### Directions
Please copy each line below that contains the string "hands".

= = =

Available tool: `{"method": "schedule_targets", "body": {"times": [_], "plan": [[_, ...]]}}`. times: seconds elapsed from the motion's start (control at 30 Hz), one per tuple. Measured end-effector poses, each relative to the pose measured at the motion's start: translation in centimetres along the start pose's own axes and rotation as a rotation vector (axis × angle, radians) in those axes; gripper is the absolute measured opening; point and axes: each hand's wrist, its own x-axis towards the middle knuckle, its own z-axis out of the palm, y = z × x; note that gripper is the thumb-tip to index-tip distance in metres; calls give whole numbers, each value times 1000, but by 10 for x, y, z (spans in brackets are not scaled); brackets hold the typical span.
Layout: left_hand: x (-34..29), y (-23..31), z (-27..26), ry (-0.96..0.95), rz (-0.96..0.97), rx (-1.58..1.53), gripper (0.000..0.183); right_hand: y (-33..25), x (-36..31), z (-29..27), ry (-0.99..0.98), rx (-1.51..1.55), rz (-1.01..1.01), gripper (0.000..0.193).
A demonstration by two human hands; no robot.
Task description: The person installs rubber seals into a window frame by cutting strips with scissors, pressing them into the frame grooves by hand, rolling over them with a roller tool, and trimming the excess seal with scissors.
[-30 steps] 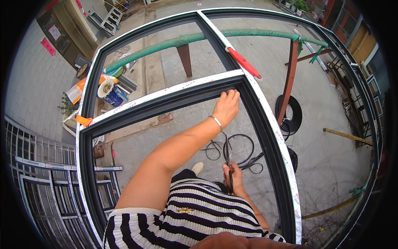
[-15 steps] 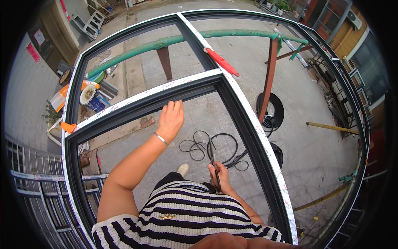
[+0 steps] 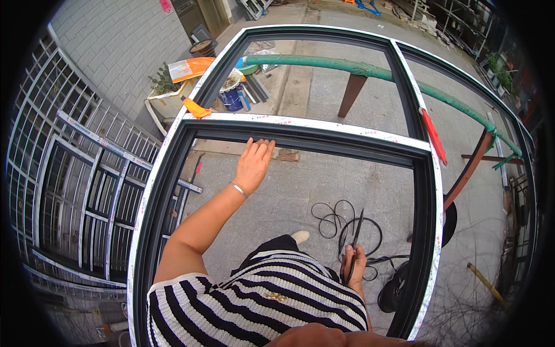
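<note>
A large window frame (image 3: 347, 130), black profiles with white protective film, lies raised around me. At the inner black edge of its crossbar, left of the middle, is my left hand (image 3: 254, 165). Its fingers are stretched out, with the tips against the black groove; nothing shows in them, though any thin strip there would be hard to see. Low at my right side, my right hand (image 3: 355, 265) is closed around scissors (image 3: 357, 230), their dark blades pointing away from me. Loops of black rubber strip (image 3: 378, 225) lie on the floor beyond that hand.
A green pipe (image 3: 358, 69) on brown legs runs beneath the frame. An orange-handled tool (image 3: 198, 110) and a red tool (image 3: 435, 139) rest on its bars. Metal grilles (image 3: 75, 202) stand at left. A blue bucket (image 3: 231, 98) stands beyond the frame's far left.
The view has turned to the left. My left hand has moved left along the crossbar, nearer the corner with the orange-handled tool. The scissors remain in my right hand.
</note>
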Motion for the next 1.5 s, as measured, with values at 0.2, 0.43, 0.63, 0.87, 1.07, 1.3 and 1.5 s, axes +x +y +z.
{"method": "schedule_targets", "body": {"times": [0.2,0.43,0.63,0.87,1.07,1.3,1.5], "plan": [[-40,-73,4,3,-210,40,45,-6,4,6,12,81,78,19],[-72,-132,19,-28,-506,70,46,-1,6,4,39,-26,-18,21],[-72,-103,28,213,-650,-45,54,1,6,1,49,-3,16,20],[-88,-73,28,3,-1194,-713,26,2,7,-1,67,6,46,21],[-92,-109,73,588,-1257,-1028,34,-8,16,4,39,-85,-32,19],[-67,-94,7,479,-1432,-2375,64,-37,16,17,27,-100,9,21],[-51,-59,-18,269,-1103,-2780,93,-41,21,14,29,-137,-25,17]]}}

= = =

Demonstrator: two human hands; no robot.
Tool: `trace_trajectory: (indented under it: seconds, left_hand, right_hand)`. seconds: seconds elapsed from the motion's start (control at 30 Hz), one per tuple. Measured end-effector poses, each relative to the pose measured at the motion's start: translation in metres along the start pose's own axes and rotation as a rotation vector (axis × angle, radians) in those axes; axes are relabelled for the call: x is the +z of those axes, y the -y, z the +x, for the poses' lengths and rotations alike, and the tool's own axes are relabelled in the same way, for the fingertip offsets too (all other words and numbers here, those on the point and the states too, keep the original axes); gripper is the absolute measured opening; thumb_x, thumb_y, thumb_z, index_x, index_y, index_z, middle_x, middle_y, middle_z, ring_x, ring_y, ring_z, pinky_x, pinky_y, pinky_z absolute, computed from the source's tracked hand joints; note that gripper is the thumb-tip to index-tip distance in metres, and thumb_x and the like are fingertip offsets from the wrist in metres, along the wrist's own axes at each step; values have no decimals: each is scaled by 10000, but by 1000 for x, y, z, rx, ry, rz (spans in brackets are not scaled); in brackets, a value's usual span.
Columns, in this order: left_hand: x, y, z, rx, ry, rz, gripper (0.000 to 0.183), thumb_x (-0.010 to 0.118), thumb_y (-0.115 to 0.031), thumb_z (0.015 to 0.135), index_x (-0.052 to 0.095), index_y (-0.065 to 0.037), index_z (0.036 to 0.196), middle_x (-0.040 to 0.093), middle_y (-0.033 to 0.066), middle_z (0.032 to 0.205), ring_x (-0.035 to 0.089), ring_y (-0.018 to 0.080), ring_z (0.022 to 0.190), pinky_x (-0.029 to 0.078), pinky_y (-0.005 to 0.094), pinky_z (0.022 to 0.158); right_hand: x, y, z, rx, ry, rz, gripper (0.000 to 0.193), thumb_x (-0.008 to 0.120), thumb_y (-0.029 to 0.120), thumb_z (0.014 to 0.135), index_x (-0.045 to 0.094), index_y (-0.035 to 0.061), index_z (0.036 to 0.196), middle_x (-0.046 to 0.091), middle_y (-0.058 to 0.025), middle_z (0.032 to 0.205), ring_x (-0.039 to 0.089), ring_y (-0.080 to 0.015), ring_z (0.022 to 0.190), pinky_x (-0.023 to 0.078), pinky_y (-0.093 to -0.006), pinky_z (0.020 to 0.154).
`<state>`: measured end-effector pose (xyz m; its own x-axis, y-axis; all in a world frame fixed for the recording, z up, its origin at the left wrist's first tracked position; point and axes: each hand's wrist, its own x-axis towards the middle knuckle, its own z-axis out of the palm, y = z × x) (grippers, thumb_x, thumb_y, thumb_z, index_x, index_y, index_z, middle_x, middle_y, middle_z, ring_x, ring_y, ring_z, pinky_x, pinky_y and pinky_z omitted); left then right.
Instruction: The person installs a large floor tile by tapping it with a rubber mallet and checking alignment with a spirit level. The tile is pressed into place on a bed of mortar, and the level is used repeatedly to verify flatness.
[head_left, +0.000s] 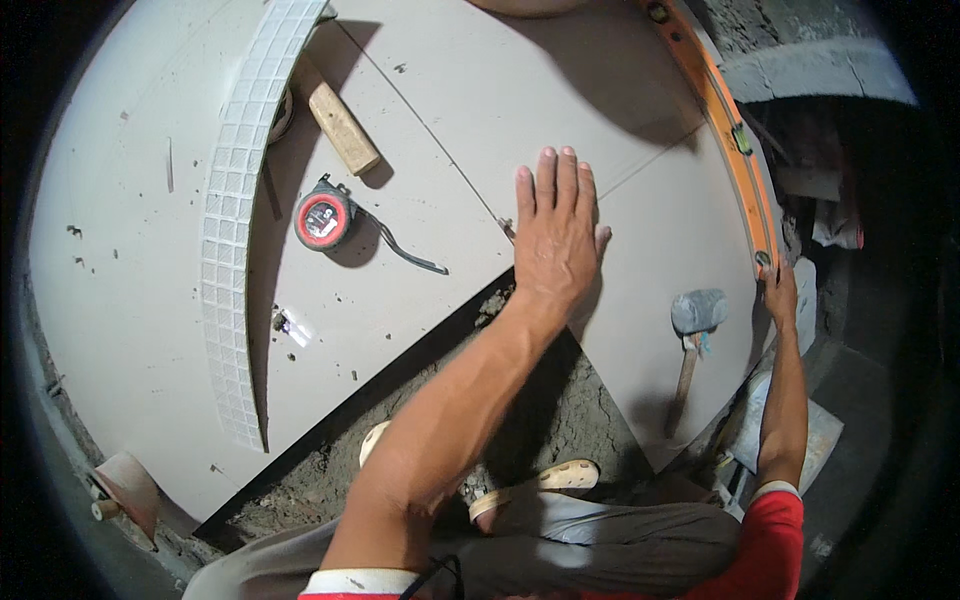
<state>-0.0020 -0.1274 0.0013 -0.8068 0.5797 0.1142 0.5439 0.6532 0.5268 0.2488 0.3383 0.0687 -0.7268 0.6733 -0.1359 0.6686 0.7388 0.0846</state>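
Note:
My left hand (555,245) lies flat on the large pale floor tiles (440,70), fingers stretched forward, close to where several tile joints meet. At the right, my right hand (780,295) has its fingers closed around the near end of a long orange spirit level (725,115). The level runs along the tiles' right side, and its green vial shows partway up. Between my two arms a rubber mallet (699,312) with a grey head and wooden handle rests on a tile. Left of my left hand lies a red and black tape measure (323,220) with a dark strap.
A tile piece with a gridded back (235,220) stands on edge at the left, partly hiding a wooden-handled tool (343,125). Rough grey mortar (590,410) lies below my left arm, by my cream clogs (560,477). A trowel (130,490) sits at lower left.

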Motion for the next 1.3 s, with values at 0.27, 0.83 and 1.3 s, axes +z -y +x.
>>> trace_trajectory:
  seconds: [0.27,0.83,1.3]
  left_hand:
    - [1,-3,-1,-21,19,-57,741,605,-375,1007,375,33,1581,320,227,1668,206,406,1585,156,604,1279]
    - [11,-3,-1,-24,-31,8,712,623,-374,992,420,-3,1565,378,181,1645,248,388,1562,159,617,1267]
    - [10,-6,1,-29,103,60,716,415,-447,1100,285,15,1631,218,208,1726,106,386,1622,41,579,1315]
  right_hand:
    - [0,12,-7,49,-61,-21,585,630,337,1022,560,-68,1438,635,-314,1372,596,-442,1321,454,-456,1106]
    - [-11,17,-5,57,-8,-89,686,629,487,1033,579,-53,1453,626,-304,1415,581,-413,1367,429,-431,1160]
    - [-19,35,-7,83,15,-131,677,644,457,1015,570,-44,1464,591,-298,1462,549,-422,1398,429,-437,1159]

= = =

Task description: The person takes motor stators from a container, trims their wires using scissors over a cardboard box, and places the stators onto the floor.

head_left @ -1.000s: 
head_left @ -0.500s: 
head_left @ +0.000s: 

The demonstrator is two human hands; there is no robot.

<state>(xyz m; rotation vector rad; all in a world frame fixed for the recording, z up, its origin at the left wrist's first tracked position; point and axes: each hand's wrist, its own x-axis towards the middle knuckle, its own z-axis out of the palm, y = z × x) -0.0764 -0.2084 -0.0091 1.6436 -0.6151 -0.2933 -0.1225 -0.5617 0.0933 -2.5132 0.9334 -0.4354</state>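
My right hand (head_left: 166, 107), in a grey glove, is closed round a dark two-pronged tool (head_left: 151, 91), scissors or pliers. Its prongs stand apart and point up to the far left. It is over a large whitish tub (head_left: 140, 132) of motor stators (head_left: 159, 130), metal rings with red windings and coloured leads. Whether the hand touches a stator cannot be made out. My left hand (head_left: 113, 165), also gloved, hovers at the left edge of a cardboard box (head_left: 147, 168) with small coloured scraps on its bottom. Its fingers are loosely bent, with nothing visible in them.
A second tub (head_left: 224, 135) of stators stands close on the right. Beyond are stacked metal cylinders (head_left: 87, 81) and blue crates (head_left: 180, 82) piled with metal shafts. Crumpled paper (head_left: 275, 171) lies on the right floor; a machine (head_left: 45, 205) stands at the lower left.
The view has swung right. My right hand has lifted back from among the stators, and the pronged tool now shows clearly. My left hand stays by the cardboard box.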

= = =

### Result
A demonstration by two human hands; no robot.
Demonstrator: two human hands; no robot.
The demonstrator is two human hands; there is no robot.

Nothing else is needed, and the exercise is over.